I have Google Voice and looked through everything I could find online (it's all laid out in Youtube videos) but could not find any evidence that you could use it to send texts directly rather than only have voice messages transcribed to text. I guess I'll look again . . . the browser I'd use for this is Chrome (portable) so I guess that's encouraging . . .

what others described was for real phone numbers.  that 5 digit shit...dunno if thatll work.  typically, in the way serge describes, you need to know the carrier of the receiving number...  att.net, tmomail.com, etc

 

I had already tried it on the guess that it could be at&t (xxxxx@txt.att.net) but just got a bounce.

iggi said:

what others described was for real phone numbers.  that 5 digit shit...dunno if thatll work.  typically, in the way serge describes, you need to know the carrier of the receiving number...  att.net, tmomail.com, etc

 

Damn . . . so much to do before I crash-- needed to not get bogged down with this.

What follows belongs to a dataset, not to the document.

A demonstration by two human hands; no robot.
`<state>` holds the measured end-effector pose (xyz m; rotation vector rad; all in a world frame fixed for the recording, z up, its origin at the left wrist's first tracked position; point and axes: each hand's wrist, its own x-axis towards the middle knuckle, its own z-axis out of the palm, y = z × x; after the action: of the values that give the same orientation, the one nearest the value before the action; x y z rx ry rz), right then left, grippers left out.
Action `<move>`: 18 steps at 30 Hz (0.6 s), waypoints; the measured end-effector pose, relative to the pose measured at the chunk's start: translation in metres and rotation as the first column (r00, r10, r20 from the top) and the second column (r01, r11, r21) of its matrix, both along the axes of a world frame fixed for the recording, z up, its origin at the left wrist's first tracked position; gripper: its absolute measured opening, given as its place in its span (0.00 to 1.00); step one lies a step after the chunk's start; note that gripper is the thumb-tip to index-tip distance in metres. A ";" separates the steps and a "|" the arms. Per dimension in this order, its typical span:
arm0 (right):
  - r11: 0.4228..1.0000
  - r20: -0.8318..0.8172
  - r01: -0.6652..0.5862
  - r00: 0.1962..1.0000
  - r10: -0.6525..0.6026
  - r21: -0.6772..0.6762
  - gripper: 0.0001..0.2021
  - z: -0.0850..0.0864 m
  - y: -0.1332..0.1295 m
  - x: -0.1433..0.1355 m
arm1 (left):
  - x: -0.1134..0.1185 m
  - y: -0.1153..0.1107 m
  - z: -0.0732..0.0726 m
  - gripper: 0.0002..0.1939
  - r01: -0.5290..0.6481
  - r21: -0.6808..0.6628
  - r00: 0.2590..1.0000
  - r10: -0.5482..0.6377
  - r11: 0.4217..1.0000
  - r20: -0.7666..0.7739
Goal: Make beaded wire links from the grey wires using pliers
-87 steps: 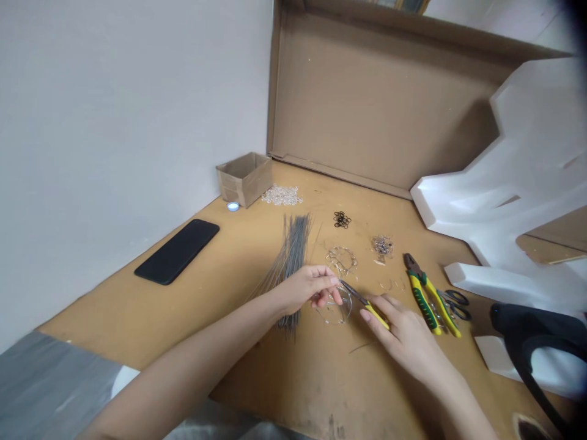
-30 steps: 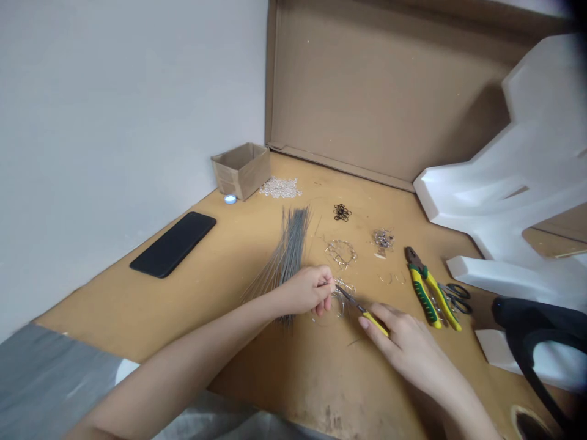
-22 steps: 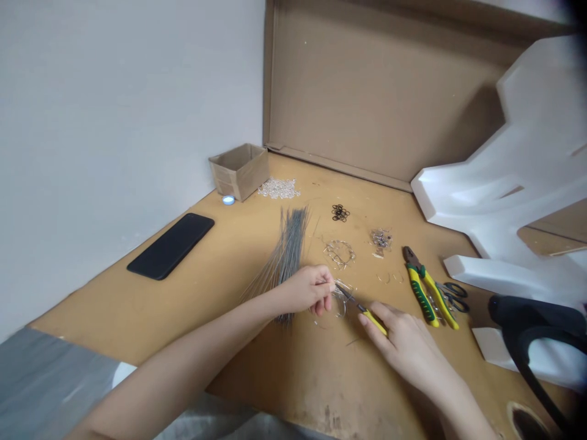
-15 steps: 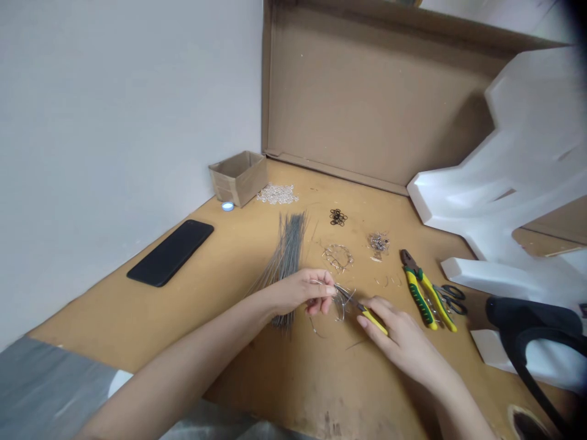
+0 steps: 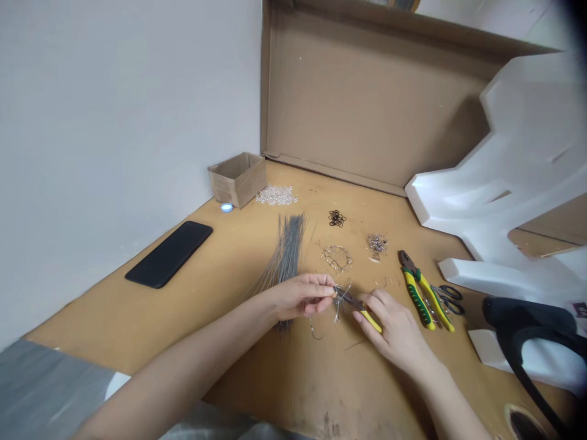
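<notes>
My left hand (image 5: 314, 295) is closed in a pinch on a thin piece of wire (image 5: 326, 278), mostly hidden by the fingers. Wrapped around the yellow handles of small pliers (image 5: 370, 319), my right hand (image 5: 389, 321) holds their dark jaws up against the left fingertips. Whether the jaws grip the wire is too small to tell. Bent silvery wire bits (image 5: 337, 313) show just below the jaws. Under my left wrist lies a bundle of straight grey wires (image 5: 290, 244). A wire ring with small pieces on it (image 5: 337, 258) lies just beyond my hands.
Larger green-and-yellow pliers (image 5: 419, 293) and black-handled scissors (image 5: 452, 298) lie at right, near white foam (image 5: 458, 244). Farther back are black rings (image 5: 337, 218), a pile of metal bits (image 5: 377, 243), clear beads (image 5: 276, 195) and a small cardboard box (image 5: 238, 180). A black phone (image 5: 169, 253) lies left.
The pliers and my right hand have shifted slightly, with the jaws still at my left fingertips. The wire end above my left fingers sits at a different angle. The view has moved a little.
</notes>
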<state>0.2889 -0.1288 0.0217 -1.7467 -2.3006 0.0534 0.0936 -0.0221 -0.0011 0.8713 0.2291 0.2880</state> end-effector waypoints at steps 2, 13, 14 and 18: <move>1.000 0.011 -0.006 1.000 0.006 0.008 0.11 0.000 0.001 -0.001 | 0.000 0.000 -0.001 0.07 0.005 -0.021 1.000 -0.005 1.000 0.018; 0.996 0.074 -0.015 0.997 0.009 0.088 0.10 -0.005 0.001 0.005 | 0.002 -0.003 -0.001 0.05 0.023 -0.076 0.997 -0.017 0.997 0.070; 0.996 0.068 -0.019 0.998 0.013 0.084 0.10 -0.004 0.002 0.005 | 0.002 -0.003 -0.001 0.05 0.015 -0.065 0.998 -0.011 0.998 0.066; 0.997 -0.002 -0.061 0.998 0.062 0.051 0.10 -0.002 0.006 0.004 | 0.001 -0.003 0.000 0.05 0.027 -0.056 0.998 -0.024 0.998 0.054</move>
<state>0.2924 -0.1228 0.0197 -1.6501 -2.3321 0.0084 0.0945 -0.0247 -0.0010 0.8088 0.1759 0.2791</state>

I dug out a gmail account I registered in 2006 and never used (great-- thousands of messages meant for a different person with the same name) and set it up with Voice.

I can send a text to a "normal" number, and it's great that the return number shows up as the Google Voice number and not my real one-- but apparently not to this 5 digit thing-- error: message not successfully delivered.

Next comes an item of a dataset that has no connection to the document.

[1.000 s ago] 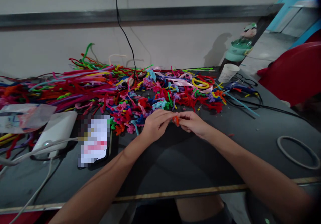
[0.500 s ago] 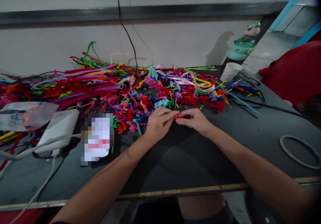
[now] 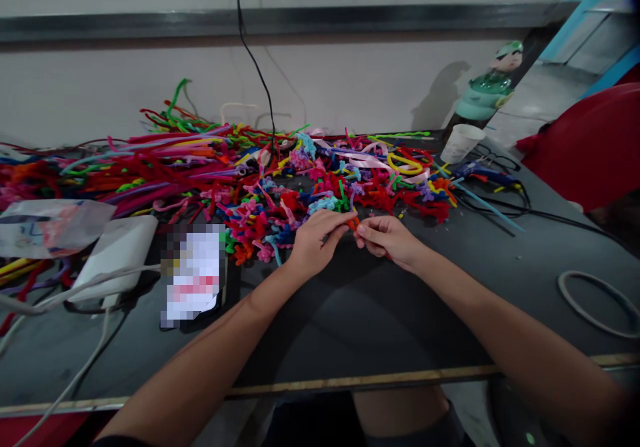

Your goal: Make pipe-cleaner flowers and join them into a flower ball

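Observation:
An orange fuzzy piece (image 3: pixel 353 223) is held between both hands over the dark table, just in front of the colourful pile. My left hand (image 3: pixel 319 239) pinches it from the left with thumb and fingertips. On its right side, my right hand (image 3: pixel 387 239) grips it with thumb and forefinger, the other fingers curled; a bit of orange also shows under that palm. Fingers cover much of the piece, so its full shape is hidden. Twisted fuzzy shapes (image 3: pixel 287 207) in red, pink and blue lie behind my left hand.
Long fuzzy stems (image 3: pixel 150 167) fill the back left. A white power bank (image 3: pixel 117 253) with cables and a phone-like item (image 3: pixel 195 277), partly pixelated, lie left. At right are a paper cup (image 3: pixel 461 144), a green bottle (image 3: pixel 483 95), a blue glue gun (image 3: pixel 487 173) and a ring (image 3: pixel 595 303).
More of the orange piece shows between the fingertips. My right hand has turned slightly and its fingers are more curled, with orange now visible below its palm.

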A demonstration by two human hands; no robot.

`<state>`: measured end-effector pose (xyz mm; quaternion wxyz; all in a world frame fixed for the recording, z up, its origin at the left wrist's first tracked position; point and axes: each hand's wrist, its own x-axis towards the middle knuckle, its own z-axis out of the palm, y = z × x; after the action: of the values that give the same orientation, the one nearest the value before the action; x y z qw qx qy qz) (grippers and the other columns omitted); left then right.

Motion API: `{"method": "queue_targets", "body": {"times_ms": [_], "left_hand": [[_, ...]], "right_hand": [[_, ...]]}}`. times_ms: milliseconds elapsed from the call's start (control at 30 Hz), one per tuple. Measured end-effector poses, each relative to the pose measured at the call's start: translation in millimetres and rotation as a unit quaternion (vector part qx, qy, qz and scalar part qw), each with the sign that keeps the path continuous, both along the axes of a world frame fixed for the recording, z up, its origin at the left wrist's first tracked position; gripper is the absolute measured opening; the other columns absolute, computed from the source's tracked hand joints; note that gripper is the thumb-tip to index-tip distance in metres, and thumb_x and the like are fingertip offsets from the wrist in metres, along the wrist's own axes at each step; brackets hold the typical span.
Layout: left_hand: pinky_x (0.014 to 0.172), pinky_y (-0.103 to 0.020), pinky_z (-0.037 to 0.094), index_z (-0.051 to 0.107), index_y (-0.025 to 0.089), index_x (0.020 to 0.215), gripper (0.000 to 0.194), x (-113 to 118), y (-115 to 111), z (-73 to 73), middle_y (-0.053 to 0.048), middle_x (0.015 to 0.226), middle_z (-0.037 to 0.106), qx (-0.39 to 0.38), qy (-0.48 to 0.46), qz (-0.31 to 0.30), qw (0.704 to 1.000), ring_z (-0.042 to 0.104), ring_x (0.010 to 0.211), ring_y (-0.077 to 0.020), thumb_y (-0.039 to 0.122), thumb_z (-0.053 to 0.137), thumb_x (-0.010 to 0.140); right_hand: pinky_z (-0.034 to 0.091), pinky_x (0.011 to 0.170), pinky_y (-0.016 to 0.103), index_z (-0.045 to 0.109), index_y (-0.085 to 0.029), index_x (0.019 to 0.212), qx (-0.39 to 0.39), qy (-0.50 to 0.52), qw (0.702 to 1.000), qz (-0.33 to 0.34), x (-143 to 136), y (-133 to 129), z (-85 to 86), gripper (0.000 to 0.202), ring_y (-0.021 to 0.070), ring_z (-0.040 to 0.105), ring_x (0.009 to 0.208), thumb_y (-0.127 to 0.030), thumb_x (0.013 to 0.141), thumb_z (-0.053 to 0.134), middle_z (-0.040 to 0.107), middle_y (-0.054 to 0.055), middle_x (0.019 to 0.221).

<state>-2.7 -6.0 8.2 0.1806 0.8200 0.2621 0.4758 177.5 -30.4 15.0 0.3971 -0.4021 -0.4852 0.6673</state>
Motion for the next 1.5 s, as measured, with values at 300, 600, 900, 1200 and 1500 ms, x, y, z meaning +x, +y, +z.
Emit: {"method": "queue_targets", "body": {"times_ms": [300,600,900,1200,1500], "left_hand": [[0.077,-0.031,0.050,0.066,0.021,0.098,0.019,-4,2,2.0,-0.004,0.083,0.071,0.105,0.016,-0.016,0.994,0.065,0.080,-0.0143,0.015,0.060,0.080],[0.081,-0.029,0.047,0.062,0.019,0.095,0.013,-10,4,1.7,-0.003,0.084,0.069,0.163,0.127,-0.041,0.977,0.062,0.081,-0.0133,0.019,0.057,0.083],[0.068,-0.032,0.041,0.058,0.015,0.075,0.018,4,-9,7.5,-0.007,0.073,0.061,0.055,0.272,0.103,0.955,0.055,0.076,-0.0190,0.025,0.046,0.085],[0.037,-0.021,0.016,0.048,0.017,0.056,0.019,8,-10,13.0,0.008,0.044,0.026,-0.590,-0.033,0.017,0.807,0.024,0.036,-0.0057,0.027,0.049,0.072],[0.075,-0.027,0.047,0.062,0.018,0.101,0.022,-14,-8,14.0,-0.006,0.085,0.065,0.103,0.269,0.048,0.956,0.058,0.088,-0.0169,0.023,0.045,0.088]], "right_hand": [[0.011,0.035,0.017,0.062,-0.012,0.073,-0.103,0.056,0.991,0.071,4,-4,9.3,0.025,-0.0009,0.023,0.033,-0.036,0.073,0.070,0.050,-0.007,0.050],[0.022,0.039,0.018,0.056,-0.014,0.067,0.044,-0.136,0.985,0.098,11,-5,10.0,0.027,0.0032,0.035,0.039,-0.038,0.076,0.064,0.057,-0.002,0.054],[0.029,0.055,0.023,0.056,-0.017,0.073,0.427,-0.501,0.752,0.010,13,-3,8.8,0.013,0.0113,0.052,0.061,-0.023,0.084,0.052,0.060,0.001,0.067],[0.025,0.054,0.027,0.058,-0.017,0.080,0.550,-0.567,0.613,-0.003,0,-13,9.3,0.018,0.0127,0.056,0.068,-0.017,0.090,0.042,0.063,0.003,0.073],[0.033,0.052,0.020,0.055,-0.018,0.071,0.388,-0.388,0.836,-0.014,8,-2,-5.8,0.011,0.0085,0.048,0.053,-0.022,0.082,0.054,0.055,-0.003,0.059]]}}
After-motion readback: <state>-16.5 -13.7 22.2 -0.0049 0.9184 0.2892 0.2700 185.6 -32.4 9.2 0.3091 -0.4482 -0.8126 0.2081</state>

I think I'm running out of options . . . unless someone thinks they can figure out what the "real" number to text would be? It's WXRT-- 59393.  They also give a phone number on the site:

TEXT: XRT (59393)

PHONE: 312.329.WXRT (9978)

but it's been disconnected.

Don't most of those radio numbers start with 591 prefix? Maybe 591 -9393?
From what I've found out those short numbers only work within a particular network.  So if you are not on the exact same wireless carrier that the radio station (or whatever promotion)  is using then you can't participate.
Thanks, KMZ.  I call the studio number from time to time-- doesn't seem likely that it would be connected to the text number.  I've left a message with the promotions folks and also e-mailed with this question already. I think my best option might be lobbying them to remove whatever it is in the response that's being considered "premium messaging."

I've not heard of a free service that can send text messages to shortcodes. Most free SMS services online require that you know the cellphone provider of the recipient, or they have a background service that can determine the provider based on the cellphone number.

Shortcodes operate very differently. Anyone can buy one and there are different providers of shortcodes. Each shortcode provider must have its own agreement and relationship with each of the cellphone network providers. 

By "premium messaging," do you mean that they try to send you an MMS (allows pictures, video, and audio attachments) and your phone/account is set up to block these? Most cellphone providers now charge the same amount for an MMS as an SMS (text only message) - you should look into this. 

Exactamente.


I don't know what about the response is being seen as "premium messaging" since I can't see it.

 

Would need to know what it is before going to my provider and asking if it incurs extra charges.

 

Steven Vance said:


By "premium messaging," do you mean that they try to send you an MMS (allows pictures, video, and audio attachments) and your phone/account is set up to block these? Most cellphone providers now charge the same amount for an MMS as an SMS (text only message) - you should look into this.